## Your assignment
Set down all of the data exactly. Pictures stay out of the copy.

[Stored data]
────────

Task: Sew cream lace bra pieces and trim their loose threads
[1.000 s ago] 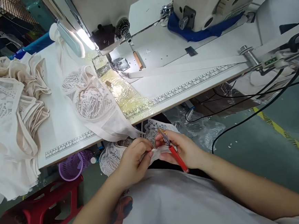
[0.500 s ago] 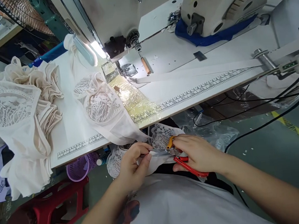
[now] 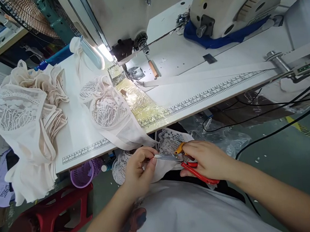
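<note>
My left hand pinches the edge of a cream lace garment that hangs from the sewing table into my lap. My right hand is closed on red and orange thread snips. The blades point left and meet the fabric right at my left fingertips. More white lace lies under both hands.
A white sewing machine with a lit lamp stands at the back. A pile of cream lace garments fills the table's left end. A purple basket and a red stool sit below. Black cables hang at the right.
My right hand turned the snips from pointing up to pointing left, with the blades brought onto the fabric at my left fingers. The camera view shifted slightly.
</note>
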A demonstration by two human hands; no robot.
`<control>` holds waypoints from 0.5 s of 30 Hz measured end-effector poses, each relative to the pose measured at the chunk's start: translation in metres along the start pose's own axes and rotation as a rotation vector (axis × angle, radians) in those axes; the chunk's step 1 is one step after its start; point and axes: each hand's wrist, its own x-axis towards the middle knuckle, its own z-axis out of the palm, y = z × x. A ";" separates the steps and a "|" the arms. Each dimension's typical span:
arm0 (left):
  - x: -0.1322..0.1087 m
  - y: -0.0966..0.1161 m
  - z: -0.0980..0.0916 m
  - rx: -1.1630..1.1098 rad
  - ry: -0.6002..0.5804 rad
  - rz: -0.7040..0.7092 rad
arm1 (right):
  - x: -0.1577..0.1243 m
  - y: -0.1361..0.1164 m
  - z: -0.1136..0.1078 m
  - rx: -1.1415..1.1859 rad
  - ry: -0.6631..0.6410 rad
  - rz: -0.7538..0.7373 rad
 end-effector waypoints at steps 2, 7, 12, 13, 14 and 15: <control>0.001 0.002 0.000 0.005 0.010 -0.011 | 0.001 -0.001 -0.001 -0.005 0.003 0.004; 0.002 0.004 0.002 0.001 0.020 -0.038 | 0.000 0.000 0.001 0.005 0.020 -0.008; 0.001 0.001 0.003 0.012 0.032 -0.058 | -0.002 0.001 0.005 0.040 0.080 -0.026; 0.001 0.001 0.003 0.014 0.034 -0.056 | -0.002 0.002 0.006 0.055 0.082 -0.022; 0.001 0.001 0.002 0.015 0.032 -0.051 | -0.002 0.003 0.006 0.077 0.080 -0.006; 0.001 0.001 0.002 0.015 0.026 -0.041 | -0.002 0.005 0.006 0.110 0.073 0.021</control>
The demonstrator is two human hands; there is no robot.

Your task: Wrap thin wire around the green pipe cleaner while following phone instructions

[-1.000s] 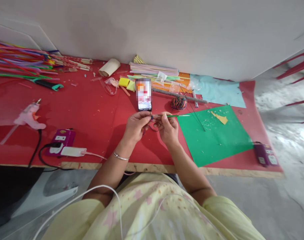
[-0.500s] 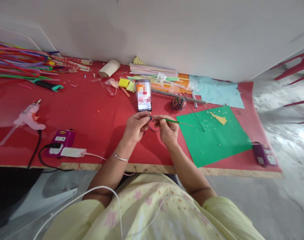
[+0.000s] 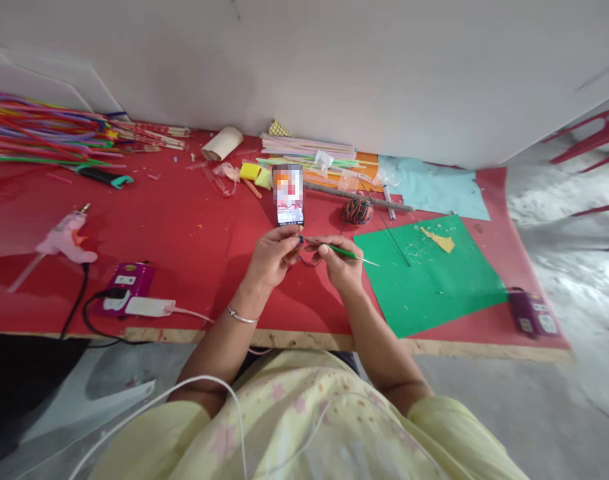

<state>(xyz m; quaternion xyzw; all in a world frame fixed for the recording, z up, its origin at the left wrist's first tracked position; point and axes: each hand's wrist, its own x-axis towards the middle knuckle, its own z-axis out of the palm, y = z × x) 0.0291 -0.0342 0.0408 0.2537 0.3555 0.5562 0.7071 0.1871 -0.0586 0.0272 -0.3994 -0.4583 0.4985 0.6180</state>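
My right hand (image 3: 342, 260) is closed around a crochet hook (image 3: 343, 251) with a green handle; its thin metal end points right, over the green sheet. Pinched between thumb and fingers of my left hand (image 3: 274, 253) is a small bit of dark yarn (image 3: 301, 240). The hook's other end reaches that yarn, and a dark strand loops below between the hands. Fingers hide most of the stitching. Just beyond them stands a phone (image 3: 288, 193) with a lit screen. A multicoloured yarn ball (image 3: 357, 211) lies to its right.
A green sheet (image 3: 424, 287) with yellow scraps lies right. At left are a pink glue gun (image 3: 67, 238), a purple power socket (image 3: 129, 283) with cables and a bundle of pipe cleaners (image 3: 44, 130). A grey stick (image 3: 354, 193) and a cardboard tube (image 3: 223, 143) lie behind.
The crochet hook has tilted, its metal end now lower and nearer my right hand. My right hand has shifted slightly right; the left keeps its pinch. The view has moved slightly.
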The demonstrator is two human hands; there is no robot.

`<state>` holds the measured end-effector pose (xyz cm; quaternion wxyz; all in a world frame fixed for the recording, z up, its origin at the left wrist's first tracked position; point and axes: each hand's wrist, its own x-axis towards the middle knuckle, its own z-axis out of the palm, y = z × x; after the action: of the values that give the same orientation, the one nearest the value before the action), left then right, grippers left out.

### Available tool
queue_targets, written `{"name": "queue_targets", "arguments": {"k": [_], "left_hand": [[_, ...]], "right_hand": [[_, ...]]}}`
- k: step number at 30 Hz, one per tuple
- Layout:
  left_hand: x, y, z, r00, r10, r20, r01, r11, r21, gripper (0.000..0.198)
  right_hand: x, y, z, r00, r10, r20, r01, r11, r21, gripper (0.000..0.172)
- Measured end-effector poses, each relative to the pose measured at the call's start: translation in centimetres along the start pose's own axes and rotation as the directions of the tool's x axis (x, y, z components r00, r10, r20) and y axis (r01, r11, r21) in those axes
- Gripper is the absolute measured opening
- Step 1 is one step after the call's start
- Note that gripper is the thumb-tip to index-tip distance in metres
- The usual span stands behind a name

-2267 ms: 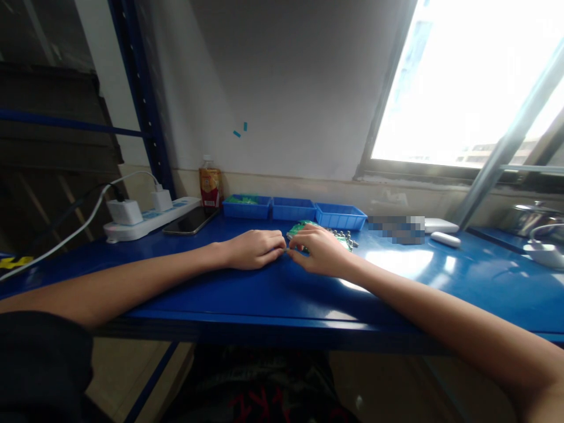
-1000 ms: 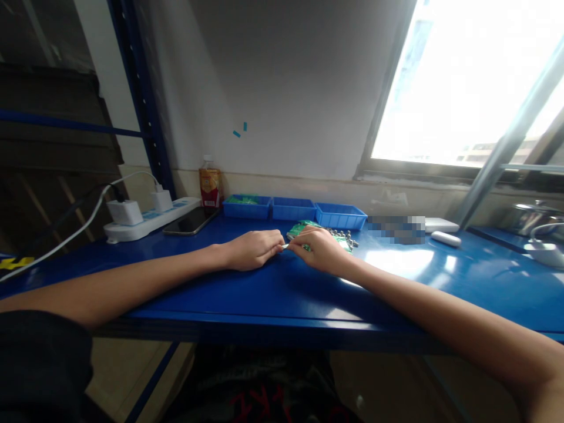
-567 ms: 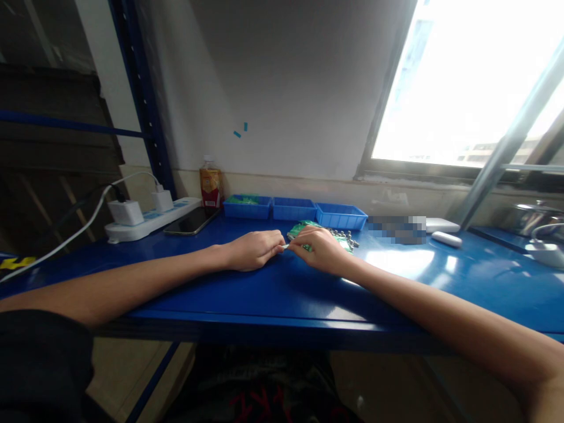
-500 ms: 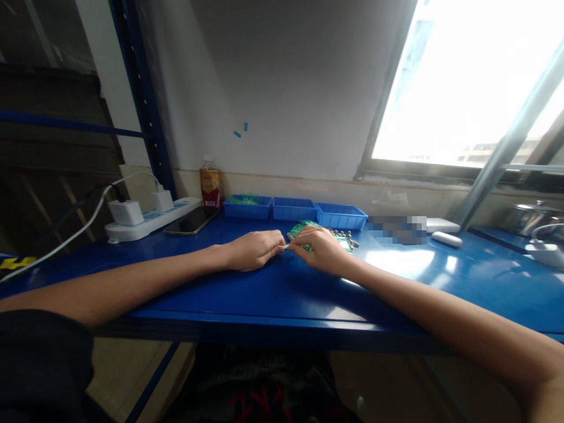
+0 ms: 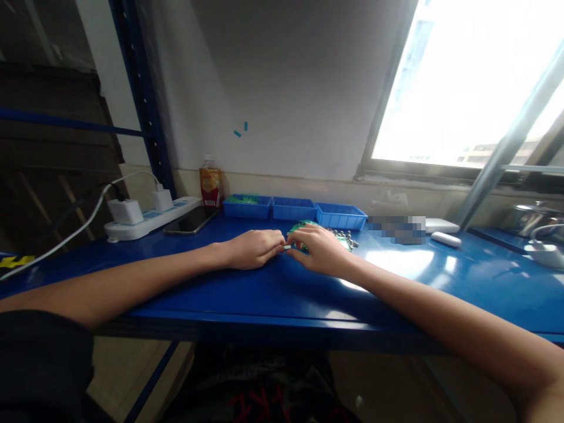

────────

## Solution to this task
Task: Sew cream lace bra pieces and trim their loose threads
[1.000 s ago] 
[0.500 s ago] 
[now] 
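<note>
My left hand pinches the edge of a cream lace garment that hangs from the sewing table into my lap. My right hand is closed on red and orange thread snips. The blades point left and meet the fabric right at my left fingertips. More white lace lies under both hands.
A white sewing machine with a lit lamp stands at the back. A pile of cream lace garments fills the table's left end. A purple basket and a red stool sit below. Black cables hang at the right.
My right hand turned the snips from pointing up to pointing left, with the blades brought onto the fabric at my left fingers. The camera view shifted slightly.
</note>
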A demonstration by two human hands; no robot.
`<control>` holds waypoints from 0.5 s of 30 Hz measured end-effector poses, each relative to the pose measured at the chunk's start: translation in metres along the start pose's own axes and rotation as a rotation vector (axis × angle, radians) in those axes; the chunk's step 1 is one step after its start; point and axes: each hand's wrist, its own x-axis towards the middle knuckle, its own z-axis out of the palm, y = z × x. A ";" separates the steps and a "|" the arms. Each dimension's typical span:
arm0 (left):
  - x: -0.1322..0.1087 m
  - y: -0.0966..0.1161 m
  - z: -0.0980..0.0916 m
  - rx: -1.1630..1.1098 rad
  - ry: -0.6002..0.5804 rad
  - rz: -0.7040..0.7092 rad
arm1 (right):
  - x: -0.1577..0.1243 m
  - y: -0.1361..0.1164 m
  - z: -0.1136..0.1078 m
  - rx: -1.1415..1.1859 rad
  - ry: -0.6631..0.6410 rad
  - rz: -0.7538..0.7373 rad
 end-effector waypoints at steps 2, 7, 12, 13, 14 and 15: <control>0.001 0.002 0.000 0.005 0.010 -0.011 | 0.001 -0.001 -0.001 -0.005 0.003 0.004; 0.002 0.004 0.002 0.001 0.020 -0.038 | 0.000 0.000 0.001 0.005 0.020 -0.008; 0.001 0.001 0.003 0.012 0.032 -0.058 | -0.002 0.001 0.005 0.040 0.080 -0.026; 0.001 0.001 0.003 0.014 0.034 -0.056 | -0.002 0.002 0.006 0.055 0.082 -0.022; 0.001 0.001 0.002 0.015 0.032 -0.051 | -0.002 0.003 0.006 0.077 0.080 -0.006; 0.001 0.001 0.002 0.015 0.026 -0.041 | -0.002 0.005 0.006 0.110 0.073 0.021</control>
The demonstrator is two human hands; there is no robot.

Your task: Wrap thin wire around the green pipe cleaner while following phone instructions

[-1.000s] 
[-0.500s] 
[+0.000s] 

<state>(xyz m; quaternion xyzw; all in a world frame fixed for the recording, z up, its origin at the left wrist's first tracked position; point and axes: each hand's wrist, its own x-axis towards the middle knuckle, its own z-axis out of the palm, y = z × x) 0.0291 -0.0342 0.0408 0.2537 0.3555 0.5562 0.7071 0.1871 -0.0586 0.0272 -0.3994 -0.4583 0.4985 0.6180</state>
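My right hand (image 3: 342, 260) is closed around a crochet hook (image 3: 343, 251) with a green handle; its thin metal end points right, over the green sheet. Pinched between thumb and fingers of my left hand (image 3: 274, 253) is a small bit of dark yarn (image 3: 301, 240). The hook's other end reaches that yarn, and a dark strand loops below between the hands. Fingers hide most of the stitching. Just beyond them stands a phone (image 3: 288, 193) with a lit screen. A multicoloured yarn ball (image 3: 357, 211) lies to its right.
A green sheet (image 3: 424, 287) with yellow scraps lies right. At left are a pink glue gun (image 3: 67, 238), a purple power socket (image 3: 129, 283) with cables and a bundle of pipe cleaners (image 3: 44, 130). A grey stick (image 3: 354, 193) and a cardboard tube (image 3: 223, 143) lie behind.
The crochet hook has tilted, its metal end now lower and nearer my right hand. My right hand has shifted slightly right; the left keeps its pinch. The view has moved slightly.
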The demonstrator is two human hands; there is no robot.

`<state>` holds the measured end-effector pose (xyz cm; quaternion wxyz; all in a world frame fixed for the recording, z up, its origin at the left wrist's first tracked position; point and axes: each hand's wrist, its own x-axis towards the middle knuckle, its own z-axis out of the palm, y = z × x; after the action: of the values that give the same orientation, the one nearest the value before the action), left then right, grippers left out.

### Available tool
queue_targets, written `{"name": "queue_targets", "arguments": {"k": [_], "left_hand": [[_, ...]], "right_hand": [[_, ...]]}}`
- k: step number at 30 Hz, one per tuple
- Layout:
  left_hand: x, y, z, r00, r10, r20, r01, r11, r21, gripper (0.000..0.198)
  right_hand: x, y, z, r00, r10, r20, r01, r11, r21, gripper (0.000..0.172)
- Measured end-effector poses, each relative to the pose measured at the call's start: translation in centimetres along the start pose's own axes and rotation as the directions of the tool's x axis (x, y, z components r00, r10, r20) and y axis (r01, r11, r21) in those axes
- Gripper is the absolute measured opening
- Step 1 is one step after the call's start
- Note that gripper is the thumb-tip to index-tip distance in metres
- The usual span stands behind a name

-2267 ms: 
-1000 ms: 
-567 ms: 
-500 ms: 
+0 ms: 

There's nothing else to the answer.